408 So.2d 496 (1981)

ALORNA COAT CORPORATION, INC., et al. v. Jacob S. BEHR and Kay Behr.

Supreme Court of Alabama.

December 23, 1981.

Attorney(s) appearing for the Case

Daniel E. Robison, Dothan, for appellants.

Richard H. Ramsey, III, Dothan, for appellees.

FAULKNER, Justice.

Alorna Coat Corporation is a company engaged in the business of selling women's clothing. Alorna Coat is a foreign corporation incorporated under the laws of New York. Alorna Coat filed an action against the defendants Jacob S. and Kay Behr, and Paulette Tanner to attempt to establish their personal liability for the debts of Behr, Inc., a Georgia corporation doing business in Alabama. Several other plaintiffs, all creditors of Behr, Inc., joined in the action. Alorna Coat, as well as the other plaintiffs, sold merchandise to Behr, Inc. on credit. The corporation never paid these debts. The plaintiffs seek to recover the amount of the debt and punitive damages.

The plaintiffs allege that at the time Behr, Inc. bought merchandise on credit, the corporation was in a serious financial condition. Several suits were pending against the corporation. The corporation failed to pay its franchise tax in 1978 and 1979. The plaintiffs allege that Jacob Behr, Kay Behr, and Paulette Tanner, as agents, officers or directors of the corporation fraudulently concealed this information and induced the various plaintiffs to extend credit to the corporation.

The complaint was amended to add a count alleging that Jacob S. Behr was the alter ego of the corporation and used Behr, Inc. to defraud the creditors. The plaintiffs alleged in paragraph 6 of the amended complaint:

6. The corporation was under the individual domination of Jacob S. Behr. He transferred funds back and forth between the corporate bank accounts and other business accounts. He owned all, or substantially all, of the stock of the corporation. The corporation was under-capitalized. The shareholders and directors did not meet regularly. The other directors had no active voice in running the affairs of the corporation. The corporation has been a shell for the past two years, not even paying the Alabama corporate franchise tax. When the Defendant closed the Dothan store in 1977, he did not notify his creditors as required by the Alabama Bulk Sales Act. The Defendant has been, and is, paying debts of the corporation with funds taken from other businesses which he owns. No corporate formalities have been, or are, observed and the corporation is Jacob S. Behr and Jacob S. Behr is the corporation.

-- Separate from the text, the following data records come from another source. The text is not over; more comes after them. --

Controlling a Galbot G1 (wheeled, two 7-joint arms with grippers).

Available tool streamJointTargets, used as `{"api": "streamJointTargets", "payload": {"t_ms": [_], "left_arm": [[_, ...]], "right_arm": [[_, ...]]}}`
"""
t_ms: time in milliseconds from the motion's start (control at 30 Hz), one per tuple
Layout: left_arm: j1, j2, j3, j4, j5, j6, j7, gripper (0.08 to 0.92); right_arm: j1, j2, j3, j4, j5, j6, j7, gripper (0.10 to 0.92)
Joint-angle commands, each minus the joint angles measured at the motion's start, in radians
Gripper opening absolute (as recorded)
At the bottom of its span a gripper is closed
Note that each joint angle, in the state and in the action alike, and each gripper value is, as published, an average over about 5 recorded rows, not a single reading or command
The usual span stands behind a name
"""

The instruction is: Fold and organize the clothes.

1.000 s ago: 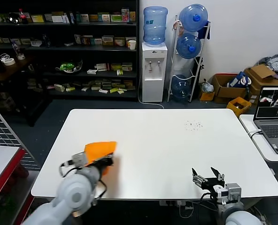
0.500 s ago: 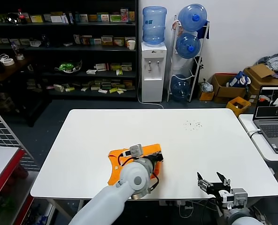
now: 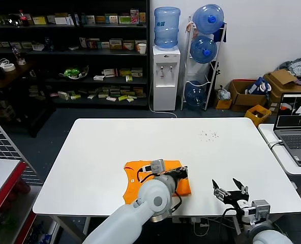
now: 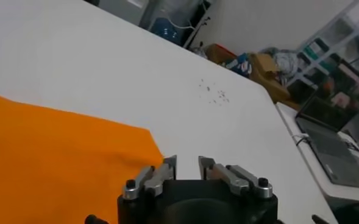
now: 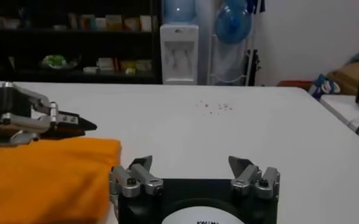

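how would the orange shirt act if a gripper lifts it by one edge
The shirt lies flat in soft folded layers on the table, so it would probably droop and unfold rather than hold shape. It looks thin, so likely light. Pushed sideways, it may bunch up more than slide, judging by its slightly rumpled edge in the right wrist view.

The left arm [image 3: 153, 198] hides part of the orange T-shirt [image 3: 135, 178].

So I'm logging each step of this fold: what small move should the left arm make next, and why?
Probably lift the left gripper up and away. Its fingers are parted with nothing between them, and the orange T-shirt lies folded flat on the white table. The right gripper waits open at the near edge.
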State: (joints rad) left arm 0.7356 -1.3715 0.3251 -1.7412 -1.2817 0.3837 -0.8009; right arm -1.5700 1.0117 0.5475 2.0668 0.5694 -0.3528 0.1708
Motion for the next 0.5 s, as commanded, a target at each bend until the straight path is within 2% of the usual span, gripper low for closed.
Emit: {"api": "streamJointTargets", "payload": {"t_ms": [33, 100, 200, 333, 500], "left_arm": [[0.403, 0.339, -0.312, -0.300, 0.404, -0.163, 0.412, 0.390], [0.553, 0.370, -0.444, -0.283, 0.611, -0.313, 0.570, 0.451], [0.750, 0.346, -0.613, -0.249, 0.818, -0.522, 0.744, 0.538], [0.898, 0.240, -0.724, -0.222, 0.951, -0.750, 0.851, 0.650], [0.939, 0.044, -0.779, -0.197, 1.024, -0.911, 0.933, 0.784]], "right_arm": [[0.010, 0.006, 0.090, -0.095, -0.052, 0.291, -0.247, 0.823], [0.003, 0.027, 0.123, -0.128, -0.070, 0.353, -0.282, 0.823], [-0.007, 0.067, 0.167, -0.166, -0.106, 0.428, -0.329, 0.823], [-0.017, 0.147, 0.208, -0.172, -0.141, 0.487, -0.362, 0.823], [-0.036, 0.280, 0.249, -0.132, -0.263, 0.551, -0.382, 0.823]]}}
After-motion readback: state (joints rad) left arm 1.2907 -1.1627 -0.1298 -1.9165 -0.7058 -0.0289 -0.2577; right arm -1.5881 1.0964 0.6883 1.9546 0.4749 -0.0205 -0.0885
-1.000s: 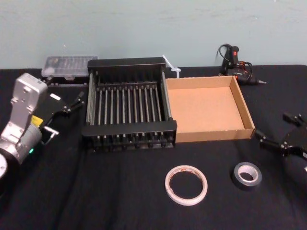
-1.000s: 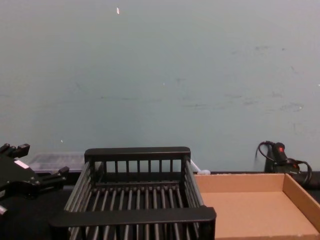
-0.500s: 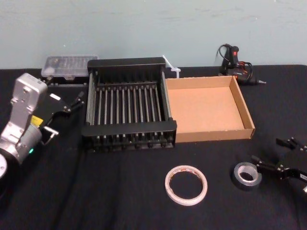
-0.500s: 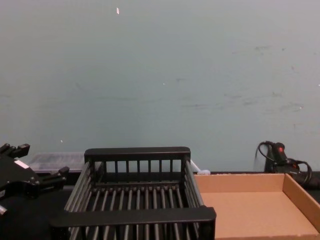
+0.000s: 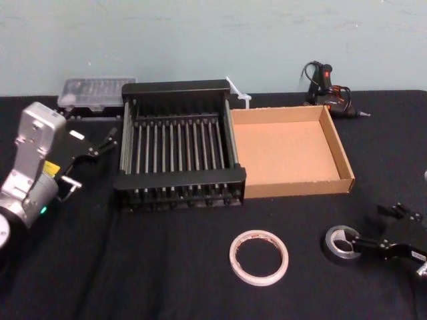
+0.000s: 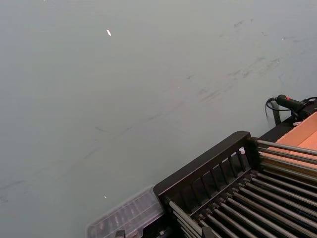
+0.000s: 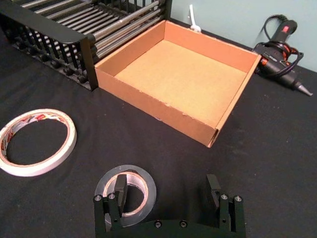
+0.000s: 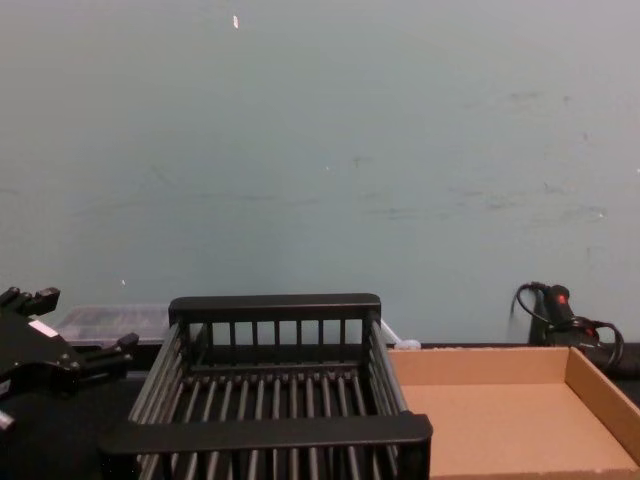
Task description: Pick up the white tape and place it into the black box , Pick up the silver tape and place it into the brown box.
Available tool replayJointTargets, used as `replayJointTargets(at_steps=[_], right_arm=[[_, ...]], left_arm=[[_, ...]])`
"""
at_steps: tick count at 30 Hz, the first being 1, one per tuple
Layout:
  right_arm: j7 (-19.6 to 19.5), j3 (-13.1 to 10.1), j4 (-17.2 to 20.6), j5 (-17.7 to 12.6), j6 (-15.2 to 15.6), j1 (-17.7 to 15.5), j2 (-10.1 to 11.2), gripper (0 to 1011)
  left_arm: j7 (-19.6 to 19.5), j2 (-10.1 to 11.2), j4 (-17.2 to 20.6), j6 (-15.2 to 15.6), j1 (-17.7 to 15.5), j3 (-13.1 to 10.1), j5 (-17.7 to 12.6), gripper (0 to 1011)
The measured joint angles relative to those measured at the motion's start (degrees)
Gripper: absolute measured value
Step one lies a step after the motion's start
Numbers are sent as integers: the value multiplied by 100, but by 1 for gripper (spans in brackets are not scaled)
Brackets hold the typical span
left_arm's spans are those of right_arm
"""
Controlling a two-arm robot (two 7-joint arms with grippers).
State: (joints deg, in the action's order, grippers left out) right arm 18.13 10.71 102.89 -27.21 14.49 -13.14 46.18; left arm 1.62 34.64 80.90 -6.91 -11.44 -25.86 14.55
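Note:
The white tape [image 5: 259, 257] [image 7: 37, 143] lies flat on the black cloth in front of the boxes. To its right lies the smaller silver tape [image 5: 342, 244] [image 7: 125, 191]. My right gripper [image 5: 377, 228] [image 7: 166, 186] is open and low at the silver tape's right side; one finger stands over the roll's ring and the other over bare cloth to the right. The black box [image 5: 180, 179] [image 8: 270, 432] and the brown box [image 5: 297, 188] [image 7: 153, 104] stand side by side, both empty. My left gripper [image 5: 93, 137] [image 8: 80, 322] is parked open to the left of the black box.
A clear plastic case [image 5: 97, 90] [image 6: 129, 218] sits behind the left arm. At the back right lies a black glue gun with its cord [image 5: 327, 83] [image 7: 282, 42]. A white zip tie [image 5: 237, 90] pokes up between the boxes. A pale wall stands behind the table.
My right gripper has come down and toward the table's front, from right of the brown box's near corner to the silver tape. The left arm, the tapes and the boxes have not moved.

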Motion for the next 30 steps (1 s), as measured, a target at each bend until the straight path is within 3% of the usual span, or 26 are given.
replayJointTargets(at_steps=[13, 30], right_arm=[[179, 37, -226, 141, 263, 216, -253, 1003], [310, 40, -354, 229, 474, 339, -416, 1002]], left_arm=[[0, 0, 0, 0, 0, 0, 0, 1001], [0, 0, 0, 0, 0, 0, 0, 1001]])
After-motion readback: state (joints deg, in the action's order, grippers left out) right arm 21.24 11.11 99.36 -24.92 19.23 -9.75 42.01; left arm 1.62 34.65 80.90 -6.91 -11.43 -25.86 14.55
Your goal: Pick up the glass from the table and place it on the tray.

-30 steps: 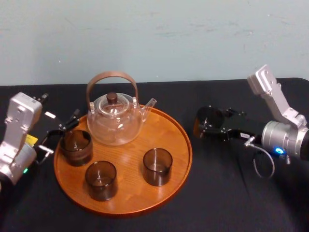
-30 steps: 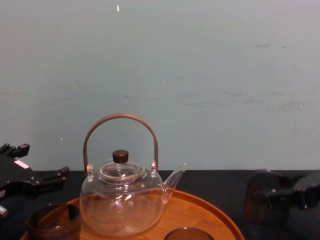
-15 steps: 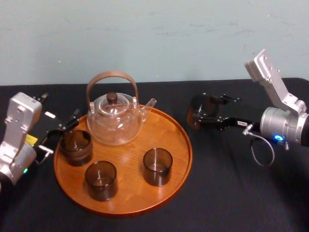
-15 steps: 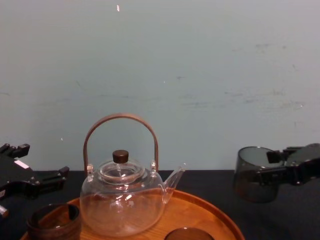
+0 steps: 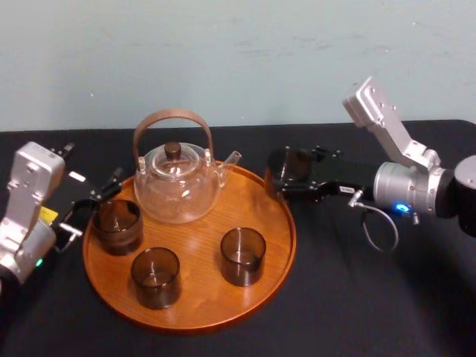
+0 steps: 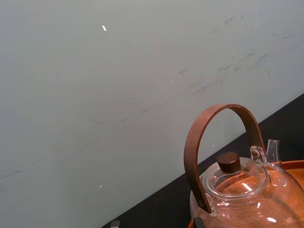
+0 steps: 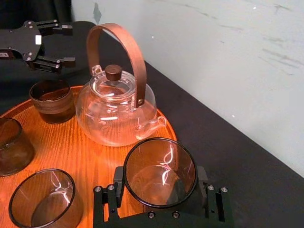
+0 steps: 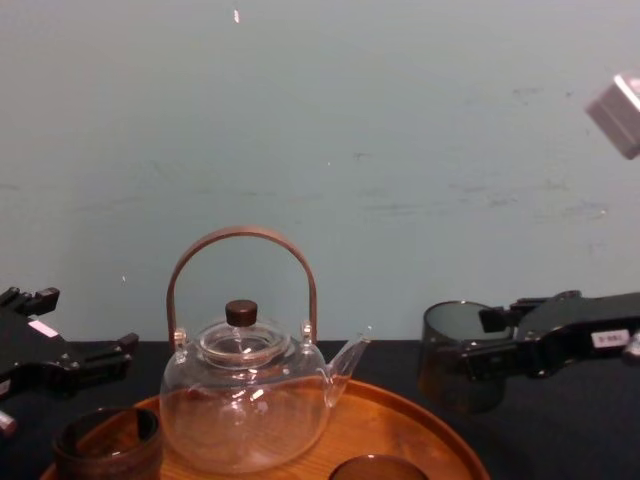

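R gripper (image 5: 290, 182) has its jaws closed on the sides of the glass (image 5: 288, 167) and holds it approx. upright. The glass is in the air over the right rim of the tray (image 5: 286, 238), clear of the table (image 5: 357, 297), just right of the teapot (image 5: 177, 182) spout. L gripper (image 5: 93, 204) is parked beside the tray's left edge, jaws open and empty.
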Robot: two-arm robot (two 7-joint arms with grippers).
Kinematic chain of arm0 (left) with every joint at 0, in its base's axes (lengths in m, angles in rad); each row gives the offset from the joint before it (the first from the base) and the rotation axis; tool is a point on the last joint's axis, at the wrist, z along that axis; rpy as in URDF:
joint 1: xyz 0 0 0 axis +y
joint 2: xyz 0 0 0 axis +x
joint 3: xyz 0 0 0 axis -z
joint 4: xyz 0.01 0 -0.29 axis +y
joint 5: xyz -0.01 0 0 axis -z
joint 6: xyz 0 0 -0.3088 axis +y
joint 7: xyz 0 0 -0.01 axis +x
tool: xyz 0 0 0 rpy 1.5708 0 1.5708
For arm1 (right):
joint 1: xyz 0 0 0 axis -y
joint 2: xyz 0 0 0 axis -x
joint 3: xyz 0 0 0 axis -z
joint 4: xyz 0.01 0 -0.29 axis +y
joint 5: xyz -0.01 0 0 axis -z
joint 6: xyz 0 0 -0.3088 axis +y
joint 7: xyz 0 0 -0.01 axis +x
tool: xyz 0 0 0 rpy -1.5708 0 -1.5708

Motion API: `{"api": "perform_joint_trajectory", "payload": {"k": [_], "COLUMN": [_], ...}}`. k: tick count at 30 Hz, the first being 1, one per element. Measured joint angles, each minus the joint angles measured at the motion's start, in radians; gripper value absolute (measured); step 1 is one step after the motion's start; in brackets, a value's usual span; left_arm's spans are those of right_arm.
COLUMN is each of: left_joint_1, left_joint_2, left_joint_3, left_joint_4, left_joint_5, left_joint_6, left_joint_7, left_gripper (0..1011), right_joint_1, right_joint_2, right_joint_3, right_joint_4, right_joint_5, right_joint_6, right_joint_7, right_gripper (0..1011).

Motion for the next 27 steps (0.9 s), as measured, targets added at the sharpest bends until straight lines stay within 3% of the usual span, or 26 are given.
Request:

The trial court granted the defendants motion to dismiss for failure to state a claim upon which relief can be granted, pursuant to ARCP 12(b)(6). We reverse.

A motion to dismiss for failure to state a claim should seldom be granted. Bragg v. Jim Skinner Ford, Inc., 396 So.2d 1055 (Ala.1981); Winn-Dixie Montgomery, Inc. v. Henderson, 371 So.2d 899 (Ala.1979). A motion to dismiss should be granted only when it appears on the face of the complaint the plaintiff can prove no set of facts entitling him to relief. Id. The issue presented by a motion to dismiss is not the likelihood of the plaintiffs' prevailing in the action, but whether the plaintiffs should be permitted to present evidence in support of the claim. Schuerer v. Rhodes, 416 U.S. 232, 94 S.Ct. 1683, 40 L.Ed.2d 90 (1976).

The complaint in the present action is clearly sufficient to survive a motion to dismiss. If the plaintiffs can prove their allegations that Behr is the "alter ego" of Behr, Inc., they will be entitled to recover.

A complaint states a cause of action if any set of facts can establish that a shareholder, director, or officer is the alter ego of a corporation. Leeward Petroleum, Ltd. v. Mene Grande Oil Co., 415 F.Supp. 158 (D.Del.1976). See Tri-State Building Corp. v. Moore-Handley, Inc., 333 So.2d 840 (Ala.1976); Cohen v. Williams, 294 Ala. 417, 318 So.2d 279 (1975). While the presumption in Alabama is that a corporation is a separate and distinct legal entity from its shareholders, officers and directors, this rule may be disregarded in the appropriate circumstances, such as when the corporate form is being used to evade personal responsibility. Cohen v. Williams, 294 Ala. 417, 318 So.2d 279 (1975). The decision of when to impose personal liability on a shareholder or officer is a question of fact to be determined on a case by case basis. Id. Therefore, a motion to dismiss is seldom proper in such a case.

We hold that the trial court erred in dismissing the complaint for failure to state a claim. The judgment is reversed and the cause remanded.


TORBERT, C. J., and ALMON, EMBRY and ADAMS, JJ., concur.